▸ What you should do
Nothing but a full, exact copy of the data is needed.

** Raw data follows **

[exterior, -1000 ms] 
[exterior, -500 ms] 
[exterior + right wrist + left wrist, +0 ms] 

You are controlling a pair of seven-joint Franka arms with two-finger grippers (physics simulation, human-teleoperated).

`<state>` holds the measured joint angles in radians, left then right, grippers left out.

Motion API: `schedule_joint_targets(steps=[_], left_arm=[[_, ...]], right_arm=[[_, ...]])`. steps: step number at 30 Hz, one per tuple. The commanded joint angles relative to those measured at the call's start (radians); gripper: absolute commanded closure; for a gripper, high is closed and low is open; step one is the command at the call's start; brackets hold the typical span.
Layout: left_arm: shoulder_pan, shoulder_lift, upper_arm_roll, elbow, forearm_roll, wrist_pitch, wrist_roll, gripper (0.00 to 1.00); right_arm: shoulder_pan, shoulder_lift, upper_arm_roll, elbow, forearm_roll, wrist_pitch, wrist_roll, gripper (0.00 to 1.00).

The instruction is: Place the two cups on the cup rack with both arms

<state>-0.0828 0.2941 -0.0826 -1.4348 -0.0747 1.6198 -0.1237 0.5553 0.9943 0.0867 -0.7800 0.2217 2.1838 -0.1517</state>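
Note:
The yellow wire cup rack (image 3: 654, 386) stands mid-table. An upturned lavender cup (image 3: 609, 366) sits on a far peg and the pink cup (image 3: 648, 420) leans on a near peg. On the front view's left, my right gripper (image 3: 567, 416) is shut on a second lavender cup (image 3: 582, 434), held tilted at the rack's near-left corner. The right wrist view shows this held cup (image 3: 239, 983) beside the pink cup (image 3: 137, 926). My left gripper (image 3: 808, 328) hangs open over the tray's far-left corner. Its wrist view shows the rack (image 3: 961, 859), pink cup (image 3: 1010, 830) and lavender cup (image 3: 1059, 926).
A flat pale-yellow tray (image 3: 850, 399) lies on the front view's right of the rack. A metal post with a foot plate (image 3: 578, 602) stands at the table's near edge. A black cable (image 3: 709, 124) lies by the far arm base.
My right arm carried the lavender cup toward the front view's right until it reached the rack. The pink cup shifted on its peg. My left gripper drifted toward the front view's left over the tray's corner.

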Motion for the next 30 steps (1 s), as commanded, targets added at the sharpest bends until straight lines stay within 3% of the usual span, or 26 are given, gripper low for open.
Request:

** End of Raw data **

▸ Exercise result
[exterior, -1000 ms] 
[exterior, -500 ms] 
[exterior + right wrist + left wrist, +0 ms] 

You are controlling a pair of seven-joint Franka arms with two-finger grippers (physics simulation, human-teleoperated).

`<state>` holds the measured joint angles in radians, left then right, grippers left out.

Motion API: `schedule_joint_targets(steps=[_], left_arm=[[_, ...]], right_arm=[[_, ...]])`. steps: step number at 30 Hz, one per tuple. The commanded joint angles relative to those measured at the call's start (radians); gripper: absolute commanded closure; for a gripper, high is closed and low is open; step one is the command at the call's start; brackets hold the typical span.
Layout: left_arm: shoulder_pan, shoulder_lift, upper_arm_roll, elbow, forearm_roll, wrist_pitch, wrist_roll, gripper (0.00 to 1.00); right_arm: shoulder_pan, shoulder_lift, upper_arm_roll, elbow, forearm_roll, wrist_pitch, wrist_roll, gripper (0.00 to 1.00).

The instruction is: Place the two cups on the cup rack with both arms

<state>-0.0828 0.2941 -0.0826 -1.4348 -0.0747 1.6198 -0.1237 0.5553 0.9943 0.0867 -0.7800 0.2217 2.1838 -0.1517</state>
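Note:
The yellow wire cup rack (image 3: 654, 386) stands mid-table. An upturned lavender cup (image 3: 609, 366) sits on a far peg and the pink cup (image 3: 648, 420) leans on a near peg. On the front view's left, my right gripper (image 3: 567, 416) is shut on a second lavender cup (image 3: 582, 434), held tilted at the rack's near-left corner. The right wrist view shows this held cup (image 3: 239, 983) beside the pink cup (image 3: 137, 926). My left gripper (image 3: 808, 328) hangs open over the tray's far-left corner. Its wrist view shows the rack (image 3: 961, 859), pink cup (image 3: 1010, 830) and lavender cup (image 3: 1059, 926).
A flat pale-yellow tray (image 3: 850, 399) lies on the front view's right of the rack. A metal post with a foot plate (image 3: 578, 602) stands at the table's near edge. A black cable (image 3: 709, 124) lies by the far arm base.
My right arm carried the lavender cup toward the front view's right until it reached the rack. The pink cup shifted on its peg. My left gripper drifted toward the front view's left over the tray's corner.
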
Motion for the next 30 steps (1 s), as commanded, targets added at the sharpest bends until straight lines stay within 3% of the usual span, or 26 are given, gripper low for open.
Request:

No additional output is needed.